= Task statement =
Please repeat exactly the lines below from the one containing "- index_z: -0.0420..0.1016" down to the one containing "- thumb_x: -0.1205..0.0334", both included, and nothing else.

** Opening Given material block **

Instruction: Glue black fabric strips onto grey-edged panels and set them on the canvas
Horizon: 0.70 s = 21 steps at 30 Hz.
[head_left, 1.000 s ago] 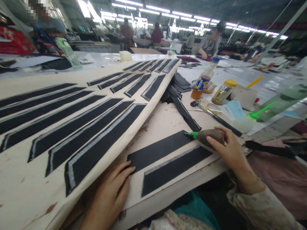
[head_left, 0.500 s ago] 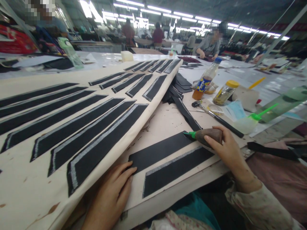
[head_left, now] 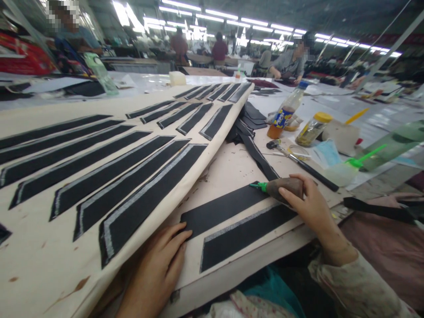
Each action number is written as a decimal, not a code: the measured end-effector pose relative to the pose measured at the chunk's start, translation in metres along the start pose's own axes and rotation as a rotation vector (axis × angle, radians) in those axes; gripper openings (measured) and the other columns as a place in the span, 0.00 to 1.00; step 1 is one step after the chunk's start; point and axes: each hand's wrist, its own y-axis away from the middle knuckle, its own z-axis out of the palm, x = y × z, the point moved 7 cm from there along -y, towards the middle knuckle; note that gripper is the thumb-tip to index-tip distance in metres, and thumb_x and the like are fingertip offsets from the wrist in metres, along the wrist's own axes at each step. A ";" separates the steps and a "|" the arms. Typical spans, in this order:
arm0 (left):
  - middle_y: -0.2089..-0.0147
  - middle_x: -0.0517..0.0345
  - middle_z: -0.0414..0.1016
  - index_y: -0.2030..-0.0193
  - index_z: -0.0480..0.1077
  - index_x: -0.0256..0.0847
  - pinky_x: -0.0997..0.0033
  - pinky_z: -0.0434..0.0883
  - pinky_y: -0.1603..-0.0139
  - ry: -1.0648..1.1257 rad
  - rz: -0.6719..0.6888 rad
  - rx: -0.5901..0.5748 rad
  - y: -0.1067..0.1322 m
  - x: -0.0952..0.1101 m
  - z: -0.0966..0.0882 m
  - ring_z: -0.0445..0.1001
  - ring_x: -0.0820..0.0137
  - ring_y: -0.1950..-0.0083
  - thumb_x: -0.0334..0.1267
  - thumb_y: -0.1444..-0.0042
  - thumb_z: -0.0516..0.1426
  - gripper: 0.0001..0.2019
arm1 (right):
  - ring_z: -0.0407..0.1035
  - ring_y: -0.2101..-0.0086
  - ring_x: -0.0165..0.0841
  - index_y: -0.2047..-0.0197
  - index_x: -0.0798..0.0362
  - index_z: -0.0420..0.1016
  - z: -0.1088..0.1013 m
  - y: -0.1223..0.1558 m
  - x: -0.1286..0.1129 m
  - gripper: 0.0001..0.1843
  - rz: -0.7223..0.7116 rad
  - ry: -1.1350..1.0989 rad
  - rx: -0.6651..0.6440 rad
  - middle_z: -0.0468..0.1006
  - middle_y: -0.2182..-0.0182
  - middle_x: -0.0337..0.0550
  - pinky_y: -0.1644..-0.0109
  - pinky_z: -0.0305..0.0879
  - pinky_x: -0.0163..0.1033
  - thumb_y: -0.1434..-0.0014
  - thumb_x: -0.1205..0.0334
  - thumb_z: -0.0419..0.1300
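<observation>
My right hand [head_left: 306,198] is closed around a brown glue bottle [head_left: 285,189] with a green nozzle. The nozzle tip touches or hovers at the far right edge of a plain black strip [head_left: 218,207]. Fingertips of my left hand [head_left: 162,256] rest on the near left end of that strip, fingers stretched out. Just in front lies a second black strip [head_left: 245,236], with a whitish glue band along its upper edge. To the left, a large cream board [head_left: 185,185] carries rows of black strips with the same whitish bands along their edges.
A hammer [head_left: 303,165], a Pepsi bottle [head_left: 286,112], a yellow-lidded jar [head_left: 313,129] and a clear glue bottle with green nozzle [head_left: 346,171] stand or lie at the right. Black pieces [head_left: 250,117] are heaped beside the board. Co-workers are farther back.
My right hand has moved slightly left with the glue bottle, its nozzle tip shifting along the strip's far edge. The left hand stays on the strip; the whole view has shifted a little.
</observation>
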 end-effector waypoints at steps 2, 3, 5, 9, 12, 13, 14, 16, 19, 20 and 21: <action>0.48 0.53 0.71 0.53 0.72 0.44 0.65 0.71 0.48 0.000 -0.006 -0.007 0.000 0.000 0.001 0.71 0.65 0.48 0.38 0.41 0.47 0.15 | 0.66 0.57 0.42 0.53 0.53 0.66 -0.004 -0.002 0.003 0.28 0.013 0.016 0.029 0.71 0.58 0.48 0.52 0.62 0.47 0.54 0.45 0.59; 0.48 0.52 0.71 0.53 0.72 0.43 0.66 0.71 0.48 -0.001 -0.008 -0.010 0.000 -0.001 0.001 0.71 0.65 0.48 0.38 0.41 0.47 0.15 | 0.66 0.57 0.42 0.53 0.53 0.66 -0.004 -0.002 0.003 0.28 0.013 0.019 0.037 0.71 0.58 0.49 0.52 0.62 0.47 0.54 0.45 0.59; 0.48 0.52 0.71 0.53 0.72 0.43 0.65 0.71 0.48 -0.003 -0.012 -0.016 0.000 -0.001 0.002 0.71 0.65 0.48 0.38 0.41 0.47 0.15 | 0.66 0.57 0.42 0.53 0.53 0.66 -0.002 -0.001 -0.001 0.28 -0.001 0.015 0.030 0.71 0.58 0.49 0.51 0.62 0.47 0.54 0.45 0.59; 0.47 0.52 0.70 0.53 0.72 0.43 0.65 0.70 0.47 0.012 -0.028 -0.025 -0.001 -0.002 0.003 0.70 0.65 0.48 0.38 0.41 0.47 0.16 | 0.66 0.57 0.41 0.52 0.52 0.65 0.013 0.013 -0.023 0.27 -0.026 -0.034 -0.050 0.70 0.57 0.49 0.52 0.62 0.47 0.52 0.45 0.59; 0.47 0.52 0.70 0.53 0.72 0.43 0.64 0.70 0.46 0.032 -0.033 -0.029 0.000 -0.002 0.002 0.70 0.64 0.47 0.37 0.41 0.47 0.16 | 0.66 0.59 0.40 0.52 0.52 0.65 0.024 0.024 -0.036 0.26 -0.022 -0.061 -0.109 0.70 0.58 0.48 0.54 0.63 0.46 0.52 0.46 0.59; 0.47 0.52 0.70 0.53 0.72 0.44 0.64 0.70 0.46 0.034 -0.032 -0.030 0.000 -0.002 0.002 0.70 0.64 0.47 0.37 0.42 0.47 0.16 | 0.67 0.59 0.40 0.52 0.52 0.65 0.024 0.026 -0.037 0.26 -0.022 -0.064 -0.113 0.70 0.58 0.48 0.54 0.64 0.45 0.52 0.47 0.59; 0.47 0.52 0.70 0.52 0.72 0.44 0.64 0.70 0.46 0.034 -0.031 -0.030 0.000 -0.002 0.002 0.70 0.64 0.47 0.37 0.42 0.47 0.16 | 0.67 0.59 0.40 0.52 0.52 0.65 0.023 0.025 -0.035 0.26 -0.025 -0.063 -0.106 0.70 0.58 0.48 0.54 0.64 0.45 0.52 0.46 0.59; 0.47 0.52 0.70 0.52 0.72 0.44 0.63 0.70 0.46 0.030 -0.029 -0.029 0.001 -0.002 0.002 0.70 0.64 0.47 0.36 0.42 0.47 0.16 | 0.67 0.58 0.41 0.52 0.52 0.65 0.014 0.021 -0.026 0.27 -0.033 -0.047 -0.065 0.70 0.58 0.48 0.54 0.63 0.46 0.52 0.46 0.59; 0.47 0.52 0.70 0.52 0.72 0.44 0.63 0.70 0.46 0.027 -0.026 -0.030 0.002 -0.003 0.003 0.70 0.64 0.47 0.36 0.42 0.47 0.16 | 0.66 0.58 0.42 0.53 0.53 0.65 -0.005 0.010 -0.004 0.28 -0.019 0.016 0.031 0.70 0.58 0.49 0.53 0.63 0.47 0.53 0.45 0.60; 0.47 0.52 0.70 0.52 0.72 0.44 0.63 0.70 0.46 0.028 -0.025 -0.030 0.002 -0.003 0.004 0.70 0.64 0.47 0.36 0.41 0.47 0.16 | 0.66 0.58 0.43 0.53 0.53 0.66 -0.011 0.008 0.002 0.29 -0.010 0.038 0.059 0.70 0.58 0.49 0.52 0.62 0.48 0.54 0.45 0.60; 0.47 0.52 0.70 0.52 0.72 0.43 0.63 0.70 0.46 0.028 -0.023 -0.028 0.001 -0.003 0.004 0.70 0.64 0.47 0.36 0.41 0.47 0.16 | 0.66 0.57 0.43 0.53 0.54 0.66 -0.014 0.007 0.006 0.29 -0.004 0.053 0.077 0.70 0.58 0.50 0.52 0.62 0.48 0.54 0.45 0.60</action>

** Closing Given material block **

= Answer box =
  - index_z: -0.0420..0.1016
  - z: -0.1088..0.1013 m
  - y: -0.1223..0.1558 m
  - x: -0.1286..0.1129 m
  - gripper: 0.0001..0.1843
  - rz: -0.7223..0.7116 rad
  - ry: -1.1350..1.0989 rad
  - rx: -0.6651..0.6440 rad
  - middle_z: -0.0468..0.1006
  - middle_y: -0.2182..-0.0182
  - middle_x: -0.0337..0.0550
  - pinky_y: -0.1644..-0.0109
  - pinky_z: -0.0305..0.0879
  - pinky_x: -0.0163..0.1033
  - thumb_y: -0.1434..-0.0014
  - thumb_x: -0.1205..0.0334

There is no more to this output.